*** Opening of Data shown ***

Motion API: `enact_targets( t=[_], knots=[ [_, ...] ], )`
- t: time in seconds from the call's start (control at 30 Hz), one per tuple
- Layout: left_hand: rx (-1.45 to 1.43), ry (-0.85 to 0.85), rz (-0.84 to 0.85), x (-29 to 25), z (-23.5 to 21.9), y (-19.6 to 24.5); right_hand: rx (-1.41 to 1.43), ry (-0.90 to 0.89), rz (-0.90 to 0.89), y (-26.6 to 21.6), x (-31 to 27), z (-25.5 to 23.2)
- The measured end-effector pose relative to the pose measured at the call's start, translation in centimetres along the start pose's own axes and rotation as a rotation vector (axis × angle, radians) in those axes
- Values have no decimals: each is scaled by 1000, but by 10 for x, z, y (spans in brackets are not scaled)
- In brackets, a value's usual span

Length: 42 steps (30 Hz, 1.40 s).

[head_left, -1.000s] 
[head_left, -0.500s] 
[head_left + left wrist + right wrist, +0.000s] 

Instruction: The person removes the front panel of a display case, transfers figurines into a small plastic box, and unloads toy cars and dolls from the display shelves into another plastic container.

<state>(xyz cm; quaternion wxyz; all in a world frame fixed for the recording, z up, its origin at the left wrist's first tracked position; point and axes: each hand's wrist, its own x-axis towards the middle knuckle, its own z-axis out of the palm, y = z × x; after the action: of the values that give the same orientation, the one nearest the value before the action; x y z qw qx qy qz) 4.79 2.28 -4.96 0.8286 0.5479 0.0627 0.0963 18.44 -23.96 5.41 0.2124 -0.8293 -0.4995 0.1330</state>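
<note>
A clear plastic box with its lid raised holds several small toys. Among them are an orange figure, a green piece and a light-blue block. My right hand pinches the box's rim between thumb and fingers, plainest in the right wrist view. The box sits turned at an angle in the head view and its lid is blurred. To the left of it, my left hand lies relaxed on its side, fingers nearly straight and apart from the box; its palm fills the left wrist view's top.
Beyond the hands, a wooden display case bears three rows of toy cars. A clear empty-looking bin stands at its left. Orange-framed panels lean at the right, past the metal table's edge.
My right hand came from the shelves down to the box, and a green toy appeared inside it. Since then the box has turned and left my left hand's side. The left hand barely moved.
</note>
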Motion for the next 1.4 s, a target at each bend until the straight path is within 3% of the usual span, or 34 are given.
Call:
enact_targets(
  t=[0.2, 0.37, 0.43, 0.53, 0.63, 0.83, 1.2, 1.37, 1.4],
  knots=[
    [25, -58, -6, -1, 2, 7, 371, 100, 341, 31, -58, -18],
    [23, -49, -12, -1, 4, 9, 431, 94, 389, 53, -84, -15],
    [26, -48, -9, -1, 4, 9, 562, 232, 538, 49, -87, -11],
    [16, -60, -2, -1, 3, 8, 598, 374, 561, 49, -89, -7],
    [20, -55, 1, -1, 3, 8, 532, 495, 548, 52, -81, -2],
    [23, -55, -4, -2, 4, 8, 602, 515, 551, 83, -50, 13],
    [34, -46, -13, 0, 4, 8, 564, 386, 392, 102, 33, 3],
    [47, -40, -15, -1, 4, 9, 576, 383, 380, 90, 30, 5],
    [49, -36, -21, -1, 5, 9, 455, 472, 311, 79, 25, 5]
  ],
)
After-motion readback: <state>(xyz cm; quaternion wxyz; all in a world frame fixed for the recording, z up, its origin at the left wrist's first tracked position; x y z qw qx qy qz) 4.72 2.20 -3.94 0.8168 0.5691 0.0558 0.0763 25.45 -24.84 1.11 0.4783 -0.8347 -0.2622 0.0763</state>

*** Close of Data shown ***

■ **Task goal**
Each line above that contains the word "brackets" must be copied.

■ **Completed exercise**
- Values have no decimals: each is scaled by 1000, but by 10 for x, z, y (spans in brackets are not scaled)
- In brackets, a value's usual span

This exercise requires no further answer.